On Open Access Jensen reports on high-profile tennis events around the world and interviews participating players about their lives and careers.
Each episode of the more comedic Murphy's Guide is a guide for tourists to a particular city where a major tennis tournament is taking place, such as Paris, London, New York, Melbourne etc. At least one major player appears at some point in the episode, and there is usually a brief segment about where enthusiasts of the game can play when in town, but the show's content mainly features Jensen attempting to navigate the city's sights, trying exotic food, and interacting with locals in his unique style.
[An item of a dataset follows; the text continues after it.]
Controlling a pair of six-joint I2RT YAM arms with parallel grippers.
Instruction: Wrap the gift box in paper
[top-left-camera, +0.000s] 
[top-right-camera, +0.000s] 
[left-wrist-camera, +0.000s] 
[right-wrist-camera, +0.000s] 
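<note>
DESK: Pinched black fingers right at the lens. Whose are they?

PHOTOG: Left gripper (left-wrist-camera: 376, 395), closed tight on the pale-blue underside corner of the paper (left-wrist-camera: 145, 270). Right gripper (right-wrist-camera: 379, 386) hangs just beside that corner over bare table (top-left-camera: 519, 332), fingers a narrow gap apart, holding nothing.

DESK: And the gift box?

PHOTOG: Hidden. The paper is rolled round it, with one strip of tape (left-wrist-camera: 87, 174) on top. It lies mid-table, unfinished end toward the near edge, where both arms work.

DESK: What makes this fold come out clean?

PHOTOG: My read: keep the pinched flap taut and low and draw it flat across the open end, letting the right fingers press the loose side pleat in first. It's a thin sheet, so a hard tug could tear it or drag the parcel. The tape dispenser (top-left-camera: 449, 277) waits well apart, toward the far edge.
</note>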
Through his experiences and misadventures, however, specific travel information about local hotels, restaurants, and attractions is conveyed, often with the help of animated maps and graphics. Many episodes also feature a scripted opening sequence, such as Jensen being made to walk the plank by the pirates of Treasure Island in Las Vegas, being psychoanalyzed by Sigmund Freud in Vienna, and impersonating James Bond and Crocodile Dundee in London and Melbourne, respectively.